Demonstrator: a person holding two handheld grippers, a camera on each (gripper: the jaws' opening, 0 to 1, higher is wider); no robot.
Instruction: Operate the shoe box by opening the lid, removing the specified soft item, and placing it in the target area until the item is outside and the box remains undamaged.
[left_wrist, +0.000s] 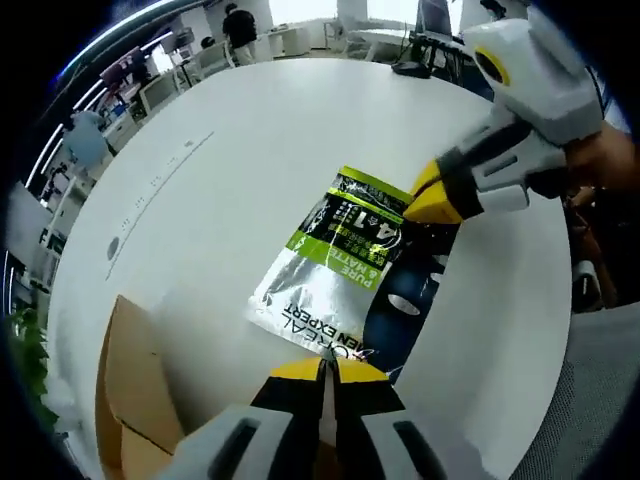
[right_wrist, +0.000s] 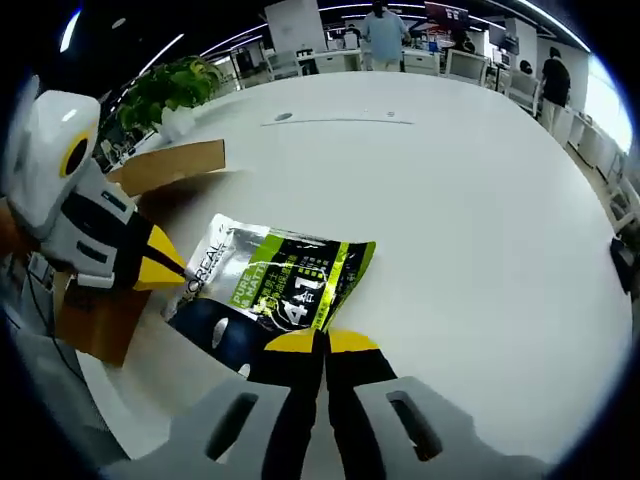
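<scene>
At the centre of the left gripper view a silver, green and dark-blue sachet (left_wrist: 345, 265) lies flat on the white counter (left_wrist: 250, 140), outside the cardboard box (left_wrist: 135, 385), whose brown flap sits at the lower left of that frame, apart from the sachet. The left tool (left_wrist: 326, 372) rises from the bottom edge with its yellow-tipped jaws pressed together right at the sachet's near edge; whether they pinch that edge cannot be told. The right tool (left_wrist: 425, 200) comes in from the upper right of this frame, its yellow tips against the sachet's far end. In the right gripper view the same sachet (right_wrist: 275, 280) lies just above the lower middle of the frame on the counter (right_wrist: 450, 180), with the right tool (right_wrist: 322, 345) closed at its near edge, jaws meeting with no gap; a grip on the packet cannot be confirmed. The left tool (right_wrist: 165, 268) enters from the left, its tips touching the sachet's silver end. The cardboard box (right_wrist: 165, 165) stands at the upper left, beside a leafy plant (right_wrist: 175, 90). Desks and standing people fill the far background at the top of the frame.
</scene>
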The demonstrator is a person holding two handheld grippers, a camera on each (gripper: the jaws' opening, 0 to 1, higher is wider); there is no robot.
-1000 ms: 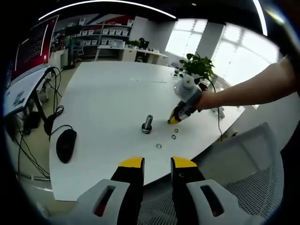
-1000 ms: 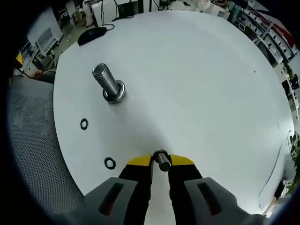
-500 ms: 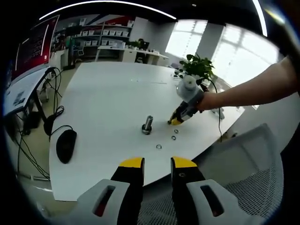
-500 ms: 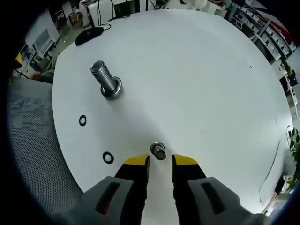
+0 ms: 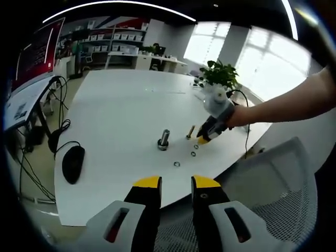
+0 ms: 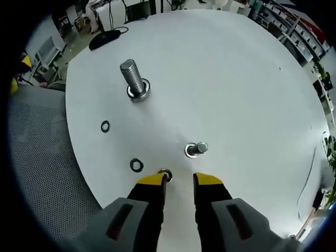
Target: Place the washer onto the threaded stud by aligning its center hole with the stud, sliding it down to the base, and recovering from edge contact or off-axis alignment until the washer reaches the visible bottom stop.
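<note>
White desk (image 6: 236,79) took up most of the right gripper view, with the big stud (image 6: 134,81) standing upright at upper left, its base ring flat on the surface. A smaller bolt (image 6: 196,149) stood just right of centre, a bit above the right claw (image 6: 180,181). That claw's jaws were parted a little with nothing between them. One washer (image 6: 165,173) sat right at the tip of its left jaw, touching or nearly so, hard to say. Two more washers lay loose on the desk: one (image 6: 136,165) just left of the claw, another (image 6: 105,126) further up and left, near the desk edge.

Over in the left gripper view, the left claw (image 5: 176,184) hung off the near desk edge at bottom centre, jaws narrowly apart, holding nothing. The stud (image 5: 164,139) was mid-frame, with the other claw (image 5: 203,139) just right of it, held by a hand (image 5: 239,115) coming in from the right. A mouse (image 5: 72,164) sat at lower left and a plant (image 5: 220,76) at upper right.
</note>
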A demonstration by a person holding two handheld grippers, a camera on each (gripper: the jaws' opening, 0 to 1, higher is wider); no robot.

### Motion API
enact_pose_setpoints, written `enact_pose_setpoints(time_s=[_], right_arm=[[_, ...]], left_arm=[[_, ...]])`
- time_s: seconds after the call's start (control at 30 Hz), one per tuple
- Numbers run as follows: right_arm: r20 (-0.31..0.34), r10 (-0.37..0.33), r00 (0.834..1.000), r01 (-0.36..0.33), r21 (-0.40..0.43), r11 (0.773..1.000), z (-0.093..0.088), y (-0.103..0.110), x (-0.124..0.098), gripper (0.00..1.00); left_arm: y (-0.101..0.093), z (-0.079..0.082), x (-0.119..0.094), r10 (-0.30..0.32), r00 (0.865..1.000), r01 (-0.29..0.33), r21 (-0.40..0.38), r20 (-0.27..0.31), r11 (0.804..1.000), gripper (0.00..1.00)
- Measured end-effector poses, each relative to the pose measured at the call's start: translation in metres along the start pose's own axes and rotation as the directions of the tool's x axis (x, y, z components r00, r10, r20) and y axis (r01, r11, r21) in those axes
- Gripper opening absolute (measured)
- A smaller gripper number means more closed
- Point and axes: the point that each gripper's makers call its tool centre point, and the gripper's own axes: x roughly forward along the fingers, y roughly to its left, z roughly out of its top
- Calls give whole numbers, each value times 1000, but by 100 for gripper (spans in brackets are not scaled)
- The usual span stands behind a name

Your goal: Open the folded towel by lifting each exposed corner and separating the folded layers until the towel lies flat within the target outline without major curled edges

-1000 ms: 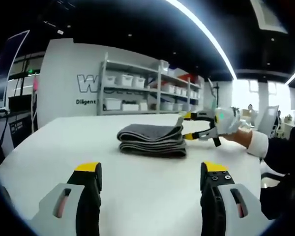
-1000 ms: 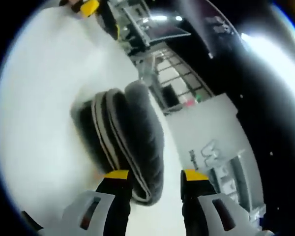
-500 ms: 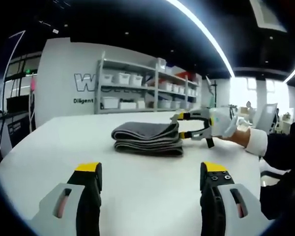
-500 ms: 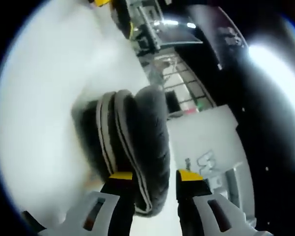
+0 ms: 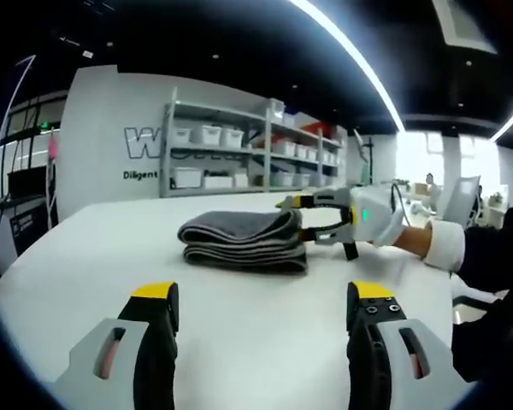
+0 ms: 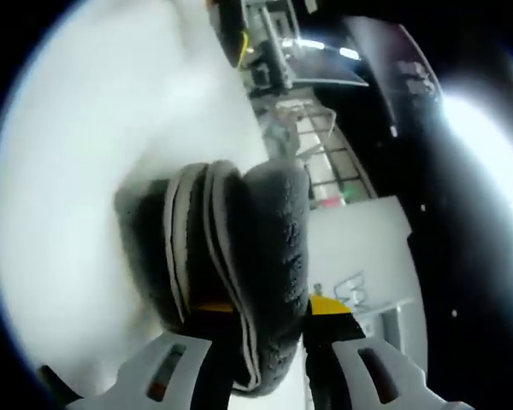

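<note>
1. Containers: white bins (image 5: 207, 135) sit in rows on the shelves (image 5: 239, 158) at the 12 o'clock side of the left gripper view; what they hold cannot be told.
2. Towel (image 5: 239, 241): dark grey, folded in several layers, lying on the table (image 5: 248, 333) near the middle of the left gripper view.
3. Right gripper (image 5: 294, 219): it enters the left gripper view from 3 o'clock, held by a hand (image 5: 417, 241) in a white cuff. In the right gripper view its jaws pinch the top layers of the towel at the near edge, with the fold bulging between the yellow tips.
4. Left gripper (image 5: 253, 294): jaws spread wide at 6 o'clock, holding nothing, above bare table and well apart from the towel.
5. Surface and room: white table; white wall (image 5: 103, 145) with lettering; a light strip (image 5: 350, 60) across a dark ceiling.
</note>
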Motion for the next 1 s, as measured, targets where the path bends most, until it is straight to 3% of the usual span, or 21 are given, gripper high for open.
enact_pose_setpoints(time_s=[0.13,0.37,0.5,0.6,0.63,0.73,1.0], right_arm=[[11,6,1000,-5,-28,1000,7,2,5,22],[21,37,999,-37,3,999,17,8,10,10],[35,53,998,-56,103,993,22,10,8,7],[36,55,998,-58,116,991,23,10,8,7],[41,52,998,-60,228,972,24,5,6,7],[41,47,998,-57,273,960,23,1,9,7],[48,39,998,-57,443,895,25,-5,5,6]], left_arm=[[-3,-2,1,-3,1000,3,4,-8,1000,79],[0,-2,3,-1,1000,1,3,-9,1000,79],[4,0,3,-3,1000,3,-6,-9,1000,80],[4,1,3,-2,1000,2,-7,-8,1000,81],[3,1,3,-6,1000,6,-11,-6,1000,82],[4,3,2,-7,1000,7,-23,1,1000,86],[2,9,-4,-21,999,22,-40,33,999,92]])
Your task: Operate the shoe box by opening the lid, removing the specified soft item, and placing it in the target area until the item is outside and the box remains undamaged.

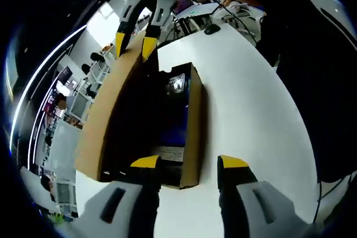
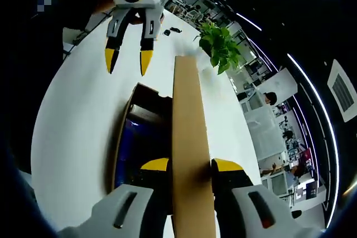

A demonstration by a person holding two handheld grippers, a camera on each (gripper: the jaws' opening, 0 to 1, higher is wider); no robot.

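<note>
Box: shoe box (image 1: 187, 132) sits on the white table (image 1: 251, 115), centre of the left gripper view; in the right gripper view it runs lower centre, left of the lid.
Lid: cardboard lid (image 2: 189, 154) is swung up. In the right gripper view you see it edge-on, a tall brown strip up the middle. In the left gripper view it's the tan panel leaning left of the box.
Right gripper: your right gripper (image 2: 189, 165) has its jaws on either side of the lid edge, pinching it, bottom centre of its own view. In the left gripper view it comes in at top centre, yellow tips on the lid's far end.
Left gripper: your left gripper (image 1: 189, 163) is spread apart, nothing between the tips, bottom centre of its own view, one tip over the box's near end and one over the table. In the right gripper view it hangs at upper left above the table, apart from the box.
Contents: dark blue item (image 1: 175, 124) inside the box; can't tell from either view what it is.
Background: potted plant (image 2: 220, 45) on the table, upper centre-right of the right gripper view, just past the lid's far end.
</note>
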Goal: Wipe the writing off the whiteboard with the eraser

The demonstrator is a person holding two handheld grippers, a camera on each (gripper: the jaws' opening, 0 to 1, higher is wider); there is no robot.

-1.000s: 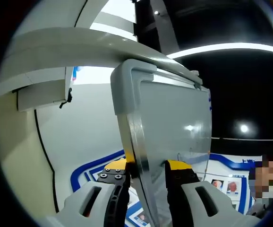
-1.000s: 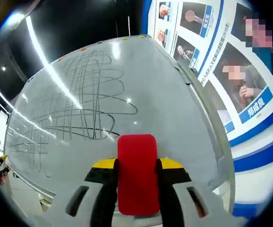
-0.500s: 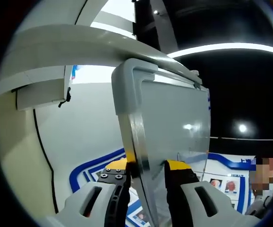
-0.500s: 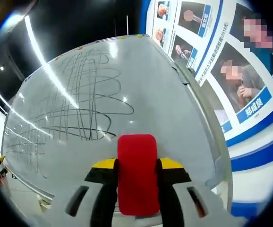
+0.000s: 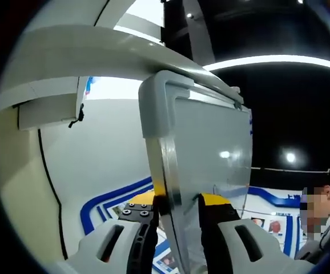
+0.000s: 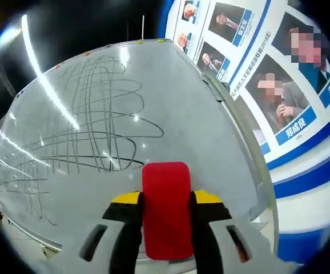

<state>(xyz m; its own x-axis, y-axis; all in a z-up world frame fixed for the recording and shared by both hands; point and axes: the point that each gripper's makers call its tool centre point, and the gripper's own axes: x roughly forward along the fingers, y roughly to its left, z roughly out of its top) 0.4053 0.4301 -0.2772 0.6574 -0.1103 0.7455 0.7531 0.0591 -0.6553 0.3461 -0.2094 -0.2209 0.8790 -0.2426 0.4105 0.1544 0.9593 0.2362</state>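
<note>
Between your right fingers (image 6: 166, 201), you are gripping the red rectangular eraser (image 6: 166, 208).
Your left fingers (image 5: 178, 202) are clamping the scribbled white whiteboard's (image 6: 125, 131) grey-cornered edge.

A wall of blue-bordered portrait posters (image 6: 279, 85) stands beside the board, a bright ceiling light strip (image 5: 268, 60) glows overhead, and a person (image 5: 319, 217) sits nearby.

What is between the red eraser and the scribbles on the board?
Just bare whiteboard. In the right gripper view, the eraser sits below the scribbles.
</note>
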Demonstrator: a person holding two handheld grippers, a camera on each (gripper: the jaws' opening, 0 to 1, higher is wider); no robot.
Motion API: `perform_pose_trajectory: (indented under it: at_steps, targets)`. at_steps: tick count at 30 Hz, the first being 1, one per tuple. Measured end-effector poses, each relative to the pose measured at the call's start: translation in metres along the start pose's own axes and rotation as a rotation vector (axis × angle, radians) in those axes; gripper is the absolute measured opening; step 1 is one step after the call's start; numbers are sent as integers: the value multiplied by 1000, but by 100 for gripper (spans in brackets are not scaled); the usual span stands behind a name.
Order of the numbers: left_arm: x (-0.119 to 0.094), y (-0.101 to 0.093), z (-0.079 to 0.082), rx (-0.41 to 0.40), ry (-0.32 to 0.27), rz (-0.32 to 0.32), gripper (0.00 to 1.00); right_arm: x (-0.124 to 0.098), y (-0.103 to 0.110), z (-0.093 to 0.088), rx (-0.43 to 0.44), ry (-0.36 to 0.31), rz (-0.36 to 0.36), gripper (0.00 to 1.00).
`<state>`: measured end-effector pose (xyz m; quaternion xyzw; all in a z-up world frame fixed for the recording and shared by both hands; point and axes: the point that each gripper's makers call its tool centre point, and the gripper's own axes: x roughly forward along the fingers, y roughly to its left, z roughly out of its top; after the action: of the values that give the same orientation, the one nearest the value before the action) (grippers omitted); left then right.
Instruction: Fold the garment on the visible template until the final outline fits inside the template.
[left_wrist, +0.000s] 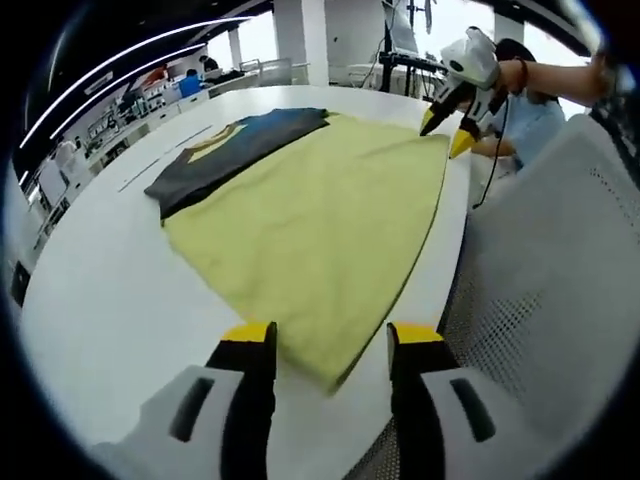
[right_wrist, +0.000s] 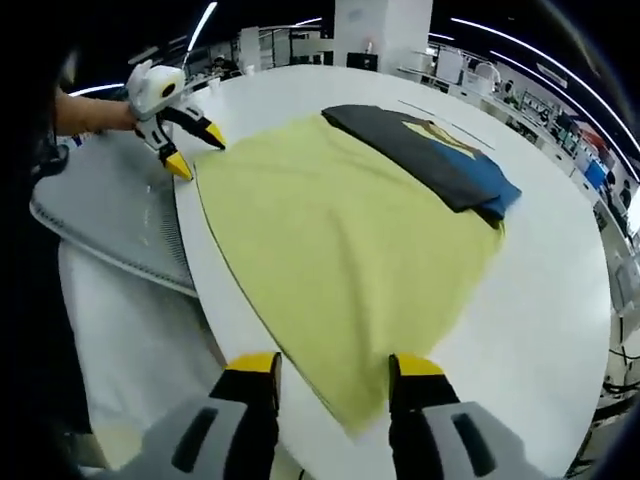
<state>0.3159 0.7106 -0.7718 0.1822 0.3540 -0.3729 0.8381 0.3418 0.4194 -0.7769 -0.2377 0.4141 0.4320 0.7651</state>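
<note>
A large yellow-green cloth (left_wrist: 320, 220) lies spread flat on the white round table (left_wrist: 110, 290). A dark grey garment (left_wrist: 235, 150) with a blue and yellow print lies folded in a strip along the cloth's far edge. In the right gripper view the cloth (right_wrist: 340, 250) has the dark garment (right_wrist: 430, 155) at its upper right. My left gripper (left_wrist: 330, 340) is open, its jaws either side of the cloth's near corner. My right gripper (right_wrist: 333, 368) is open over the opposite corner. Each shows in the other's view, open at a cloth corner: right gripper (left_wrist: 445, 133), left gripper (right_wrist: 198, 153).
A grey mesh chair back (left_wrist: 560, 250) stands against the table edge beside the cloth, also in the right gripper view as the mesh chair (right_wrist: 100, 210). A person's arm (left_wrist: 555, 80) holds the far gripper. Desks and equipment fill the room behind.
</note>
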Motion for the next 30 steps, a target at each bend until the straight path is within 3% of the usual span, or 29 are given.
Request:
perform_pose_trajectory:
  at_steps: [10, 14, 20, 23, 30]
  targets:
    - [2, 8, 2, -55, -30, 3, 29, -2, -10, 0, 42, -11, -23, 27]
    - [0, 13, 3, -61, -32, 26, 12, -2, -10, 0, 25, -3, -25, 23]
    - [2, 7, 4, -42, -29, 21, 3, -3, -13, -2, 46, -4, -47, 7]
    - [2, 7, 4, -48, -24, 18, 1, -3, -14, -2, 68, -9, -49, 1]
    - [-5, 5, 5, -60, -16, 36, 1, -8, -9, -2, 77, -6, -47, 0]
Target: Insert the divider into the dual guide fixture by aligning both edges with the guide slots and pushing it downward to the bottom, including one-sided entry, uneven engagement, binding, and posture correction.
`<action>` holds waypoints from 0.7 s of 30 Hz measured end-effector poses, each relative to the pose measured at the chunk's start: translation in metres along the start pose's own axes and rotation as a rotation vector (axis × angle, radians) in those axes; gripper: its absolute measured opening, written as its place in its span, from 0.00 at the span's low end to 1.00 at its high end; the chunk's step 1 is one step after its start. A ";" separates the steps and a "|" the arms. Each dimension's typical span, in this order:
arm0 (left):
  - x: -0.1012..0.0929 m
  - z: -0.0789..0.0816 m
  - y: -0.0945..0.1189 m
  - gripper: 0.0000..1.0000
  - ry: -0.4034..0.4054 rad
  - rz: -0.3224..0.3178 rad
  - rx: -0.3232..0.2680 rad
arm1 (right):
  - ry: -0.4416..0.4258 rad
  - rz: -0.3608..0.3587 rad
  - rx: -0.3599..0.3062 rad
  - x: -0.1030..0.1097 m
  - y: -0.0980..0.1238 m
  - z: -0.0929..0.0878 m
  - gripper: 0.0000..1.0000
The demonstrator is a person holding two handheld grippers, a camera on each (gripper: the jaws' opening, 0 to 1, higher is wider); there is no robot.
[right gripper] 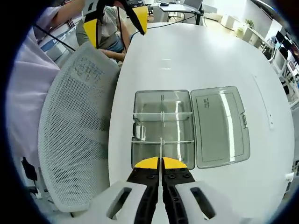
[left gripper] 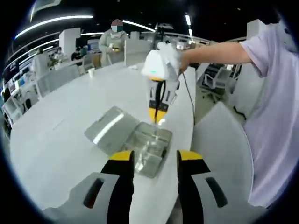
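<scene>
A clear plastic box (right gripper: 140, 100) lies on the white table (right gripper: 201, 51) with its hinged lid (right gripper: 219, 126) folded flat beside it. Clear cross partitions (right gripper: 149, 113) stand inside the box. My right gripper (right gripper: 161, 164) is shut on a thin clear divider (right gripper: 161, 147), seen edge-on, whose lower end reaches into the near part of the box. From the other side, the right gripper (left gripper: 158, 115) hangs tip-down over the box (left gripper: 149, 149). My left gripper (left gripper: 156, 157) stands open just short of the box's near edge with nothing between its jaws, and it also appears as the left gripper (right gripper: 117, 21) beyond the table edge.
A white mesh chair (right gripper: 74, 126) stands close against the table edge beside the box. A person's arm (left gripper: 219, 51) holds the right gripper, and a cable (left gripper: 188, 93) trails from it. More desks, chairs and people (left gripper: 114, 39) are at the far side.
</scene>
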State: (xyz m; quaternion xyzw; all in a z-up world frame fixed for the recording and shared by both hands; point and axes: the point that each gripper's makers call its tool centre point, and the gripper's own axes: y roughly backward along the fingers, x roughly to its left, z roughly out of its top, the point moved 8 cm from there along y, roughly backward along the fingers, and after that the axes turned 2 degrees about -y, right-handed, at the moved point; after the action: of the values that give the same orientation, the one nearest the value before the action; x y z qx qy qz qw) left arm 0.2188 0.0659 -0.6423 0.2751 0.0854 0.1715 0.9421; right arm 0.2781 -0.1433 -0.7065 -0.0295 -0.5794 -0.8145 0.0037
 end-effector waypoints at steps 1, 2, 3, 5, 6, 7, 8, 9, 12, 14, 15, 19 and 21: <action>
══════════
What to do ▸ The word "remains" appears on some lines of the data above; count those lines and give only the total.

Exercise solution ▸ 2